Interesting article. Thanks for sharing.
But what really made it hard was that also I had to identify and change a fundamental background picture I had about the nature of Buddhist history within which I construed those beliefs and assimilated those facts. I had to cut down the genealogical tree. And that was not easy, because I was sitting in it.
One thing we must realize is that Buddhist traditions are largely oral with canonical backing. The vinaya, sūtra and śāstra are all studied, but in actual practice contemporary conventions take precedence. The customs one learns from seniors in the tradition are generally followed even if they are contrary to scripture. In that sense the canon is secondary to the living tradition one is a part of. Now, of course, in discourse some Buddhists will assert their canon is the most legitimate or their teachings are the true word of the Buddha, but in reality it comes down to the contemporary oral tradition with the canon only deferred to when necessary.
That means finding the "truest" Buddhism is somewhat of an intellectual's game.
Pali tradition reports that Buddhist monks in the Theravada tradition started writing down texts in about the first century B.C.E. The manuscript record in Pali, however, doesn’t begin until about 800 C.E. But the Gandhari manuscripts date from as early as the first century B.C.E. If monks were writing in one part of India, they could likely have been writing in other parts of India as well—so this would seem to add credence to the Pali claims.

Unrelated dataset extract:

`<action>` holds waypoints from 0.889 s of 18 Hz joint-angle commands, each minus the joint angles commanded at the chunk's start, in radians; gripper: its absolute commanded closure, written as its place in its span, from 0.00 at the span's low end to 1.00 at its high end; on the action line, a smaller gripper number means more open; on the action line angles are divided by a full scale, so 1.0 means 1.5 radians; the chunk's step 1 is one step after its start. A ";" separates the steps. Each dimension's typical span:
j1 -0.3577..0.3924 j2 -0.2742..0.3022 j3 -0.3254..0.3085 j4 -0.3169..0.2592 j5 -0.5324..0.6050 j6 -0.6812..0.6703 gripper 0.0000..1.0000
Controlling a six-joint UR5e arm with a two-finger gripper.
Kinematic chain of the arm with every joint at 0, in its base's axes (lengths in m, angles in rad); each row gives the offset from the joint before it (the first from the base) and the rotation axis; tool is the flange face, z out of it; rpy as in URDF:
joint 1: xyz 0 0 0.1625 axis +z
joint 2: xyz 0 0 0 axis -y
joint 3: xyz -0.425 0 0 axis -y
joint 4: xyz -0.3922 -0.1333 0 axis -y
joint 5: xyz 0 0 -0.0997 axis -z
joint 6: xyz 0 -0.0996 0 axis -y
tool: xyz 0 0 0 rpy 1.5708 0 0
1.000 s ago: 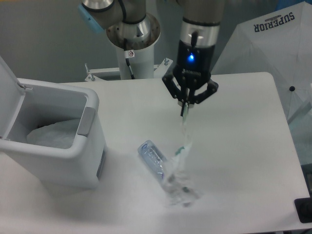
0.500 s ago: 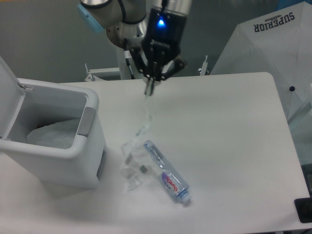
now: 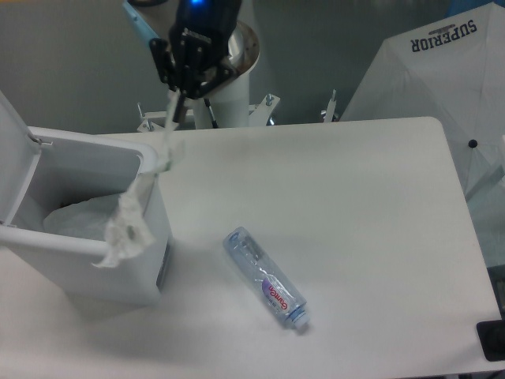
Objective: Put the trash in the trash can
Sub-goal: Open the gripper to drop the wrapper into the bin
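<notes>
Crinkly white plastic packet [image 3: 130, 221] dangles from fingers [image 3: 175, 106] clamped on its top, draped over boxy white lidded bin's [image 3: 83, 264] 3 o'clock rim; releasing now risks it sliding outside onto table [image 3: 355, 205].

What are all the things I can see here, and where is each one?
Crinkly white plastic packet: one, whitish, dangling from the gripper over the bin's right rim.
Clear crushed plastic water bottle: one, pink-red label, blue cap, lying on the table right of the bin.
Boxy white plastic bin: one, lid open, white liner inside, at the table's left.
White table: one, carrying the bin and bottle.
White umbrella: one, printed SUPERIOR, top right.
Black object: one, bottom right corner, too cropped to identify.
Gripper: one, black, blue light, above the bin, pinching the packet's top.
</notes>
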 joint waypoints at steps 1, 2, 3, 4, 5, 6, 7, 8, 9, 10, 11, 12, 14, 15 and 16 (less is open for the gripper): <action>-0.011 0.001 -0.005 0.000 0.001 0.008 1.00; -0.014 0.003 -0.010 0.000 0.001 0.013 1.00; -0.014 0.008 -0.015 -0.001 0.000 0.019 1.00; -0.015 0.010 -0.020 -0.001 0.000 0.036 1.00; -0.015 0.010 -0.027 -0.001 0.000 0.060 1.00; -0.015 0.010 -0.033 -0.001 0.000 0.086 1.00; -0.015 0.011 -0.038 -0.001 0.000 0.104 1.00; -0.015 0.011 -0.041 -0.001 0.000 0.119 1.00; -0.016 0.010 -0.043 -0.001 0.001 0.132 1.00; -0.017 0.009 -0.043 0.000 0.001 0.147 1.00; -0.019 0.007 -0.043 0.000 0.000 0.162 0.92; -0.019 0.005 -0.043 0.000 0.000 0.166 0.83; -0.019 0.000 -0.042 0.001 -0.001 0.165 0.70; -0.019 -0.002 -0.042 0.001 -0.001 0.162 0.54; -0.019 -0.005 -0.041 0.002 -0.001 0.160 0.33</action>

We have Buddhist texts in Chinese dating from the 1st century CE, which would only be a few decades from this period. In all likelihood the texts were transmitted from Central Asia or perhaps the areas in what is now Xinjiang in the far western corner of the PRC. That certainly speaks about the proliferation of Buddhist scripture in that period. The Tocharian language might have also been in use for Buddhist scriptures.
Interesting, though, that we have Chinese Buddhist texts on record centuries prior to the beginning of the Pali manuscript record. Unfortunately the Chinese Āgamas tend to be viewed as insufficiently authentic.
But even more significant is what we have found: that is, difference. These scrolls are incontrovertible proof that as early as the first century B.C.E., there was another significant living Buddhist tradition in a separate region of India and in an entirely different language from the tradition preserved in Pali.
Again, what about Central Asia? If the Chinese could have Buddhist scriptures in the 1st century CE, then they were probably getting them from somewhere in Central Asia and not India proper. A lot of scholars look to India as the sole possessor of authentic early Buddhist scriptures, meanwhile you had large Buddhist communities in Central Asia.